Task statement: Leave out the pictures, and print exactly the lines from the one holding "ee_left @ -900" through the last line of the material.
Collected material section start
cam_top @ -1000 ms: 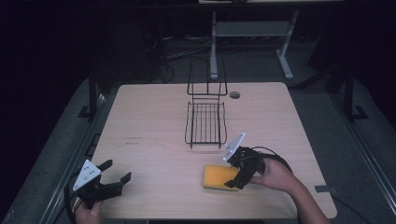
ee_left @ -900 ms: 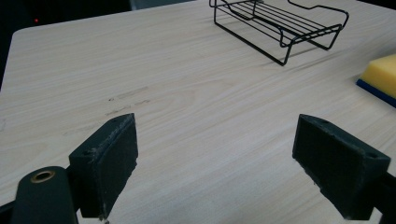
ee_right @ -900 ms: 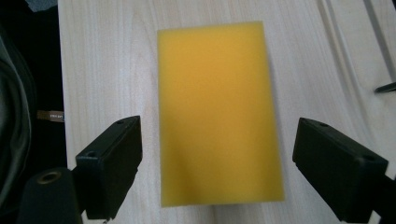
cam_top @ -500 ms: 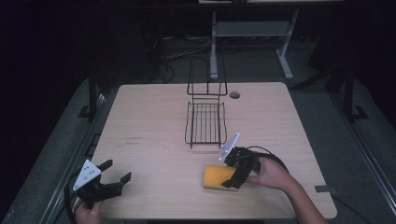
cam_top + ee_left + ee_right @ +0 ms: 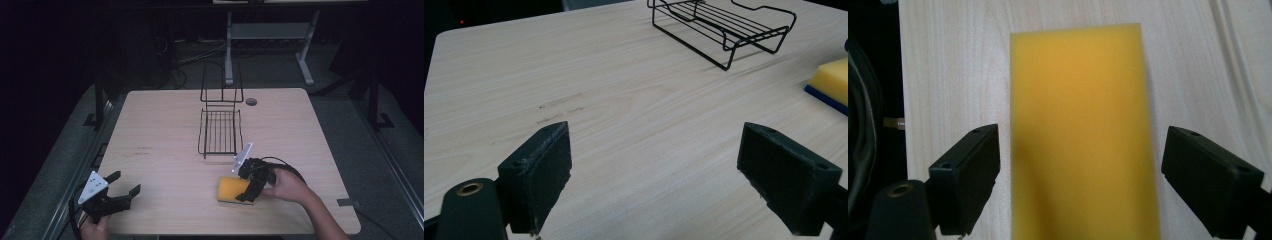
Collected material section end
Expected output:
ee_left @ -900 ms: 
ee_right @ -900 ms: 
cam_top @ -500 ms: 
cam_top + ee_left + ee_right @ +0 ms: 

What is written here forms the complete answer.